Is the trough half full or half empty? A team of British scientists who studied 36 pigs found pessimistic pigs were much more influenced by their environment when making a decision than optimistic pigs. The optimistic pigs could live in the most basic conditions and were still curious about an unknown substance that suddenly appeared, without external enticement. On the other hand, pessimistic pigs thought it was something "bad tasting" if they lived in primitive conditions and were more encouraged it was something "good tasting," if they were living in deluxe conditions. Bottom line: Mood plays a key role in the pessimistic pigs' new experiences but not so much for their optimistic brethren. Taking a cue from the optimistic pigs, community banks may be seeing more business come from the healthcare sector.

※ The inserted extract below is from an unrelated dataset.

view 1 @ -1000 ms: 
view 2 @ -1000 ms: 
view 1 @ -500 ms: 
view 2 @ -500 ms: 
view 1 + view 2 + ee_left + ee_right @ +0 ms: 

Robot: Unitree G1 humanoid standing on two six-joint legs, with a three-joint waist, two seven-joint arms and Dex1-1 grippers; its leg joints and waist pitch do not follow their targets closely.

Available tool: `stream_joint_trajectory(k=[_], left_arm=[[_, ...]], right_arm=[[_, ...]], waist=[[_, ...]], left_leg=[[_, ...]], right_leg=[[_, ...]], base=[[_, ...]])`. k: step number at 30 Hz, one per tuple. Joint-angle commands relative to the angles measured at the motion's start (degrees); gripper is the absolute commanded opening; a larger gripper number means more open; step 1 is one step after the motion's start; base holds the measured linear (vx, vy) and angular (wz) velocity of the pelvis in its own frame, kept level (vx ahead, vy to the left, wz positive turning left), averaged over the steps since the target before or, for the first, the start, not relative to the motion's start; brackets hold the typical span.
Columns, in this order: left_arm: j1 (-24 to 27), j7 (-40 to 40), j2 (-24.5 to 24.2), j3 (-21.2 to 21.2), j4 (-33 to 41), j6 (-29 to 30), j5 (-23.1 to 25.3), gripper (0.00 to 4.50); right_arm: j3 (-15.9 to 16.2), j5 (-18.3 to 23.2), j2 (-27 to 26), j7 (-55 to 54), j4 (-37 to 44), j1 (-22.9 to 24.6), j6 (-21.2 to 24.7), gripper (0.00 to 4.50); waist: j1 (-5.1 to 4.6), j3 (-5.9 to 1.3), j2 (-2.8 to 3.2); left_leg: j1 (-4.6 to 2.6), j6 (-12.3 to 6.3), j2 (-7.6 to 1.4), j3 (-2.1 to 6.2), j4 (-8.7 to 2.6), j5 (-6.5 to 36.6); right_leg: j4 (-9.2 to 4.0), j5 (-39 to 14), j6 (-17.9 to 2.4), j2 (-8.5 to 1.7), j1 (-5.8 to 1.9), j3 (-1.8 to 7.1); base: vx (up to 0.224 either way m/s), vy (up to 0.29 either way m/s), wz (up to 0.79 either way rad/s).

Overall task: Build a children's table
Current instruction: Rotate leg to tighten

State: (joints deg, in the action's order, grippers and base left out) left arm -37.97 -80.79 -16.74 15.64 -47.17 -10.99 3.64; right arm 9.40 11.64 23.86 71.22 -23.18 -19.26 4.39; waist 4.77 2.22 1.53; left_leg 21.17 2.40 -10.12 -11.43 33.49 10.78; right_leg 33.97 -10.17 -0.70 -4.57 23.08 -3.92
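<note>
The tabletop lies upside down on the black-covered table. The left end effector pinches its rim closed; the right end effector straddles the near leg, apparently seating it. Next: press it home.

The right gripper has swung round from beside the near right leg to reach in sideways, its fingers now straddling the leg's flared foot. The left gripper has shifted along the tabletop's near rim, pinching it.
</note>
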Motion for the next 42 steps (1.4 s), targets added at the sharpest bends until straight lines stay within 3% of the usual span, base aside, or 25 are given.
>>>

While millennials seem to dominate the headlines and are a major focus of marketers these days, it is baby boomers that may well have the biggest impact on the federal US deficit over the next few decades. Baby boomers are a group of roughly 75mm members, second only to millennials in size. As baby boomers begin moving towards old age, the healthcare industry is bracing for a major increase in overall demand for medical services, as well as a major jump in the need for specialized care. These are great areas of growth for the same businesses that many community banks already serve.
Between the overall size of the baby boomer generation, its combined wealth and its general expectation for a high quality of life, healthcare spending among members of this group is expected to soar well beyond the 17.5% of the GDP that healthcare spending accounted for in 2014. In fact, according to the IMF, the global healthcare sector is expected to experience 6% growth over the next 10Ys. Given this reality, healthcare is one area that could potentially help community banks boost revenues on a long-term basis.
Given healthcare providers and businesses ranging from medical supply companies to hospitals are expected to experience significantly heightened demand, many of these organizations will need loans to expand and meet that demand. Additionally, given the intricate web of service providers and insurers involved in providing healthcare services, payment services is another area of business that community banks can tap to boost the bottom line.
Of course, given the myriad of regulations governing the industry and ongoing changes due to legislation, it goes without saying that community banks should also take the time to develop a firm understanding of the issues unique to the industry. One way to do this is to recruit banking professionals with experience in the sector before diving into healthcare lending perhaps. It is also important to know which businesses within the sector are legitimately poised for long-term growth, and which may have more limited expansion prospects.
Not knowing exactly how the healthcare sector changes will all play out, we suggest keeping in touch with your local healthcare businesses and asking tons of questions. In so doing, you will likely remain optimistic vs. pessimistic and so won't have to wait for pigs to fly to reap the benefits of expanding your lending activities further into healthcare.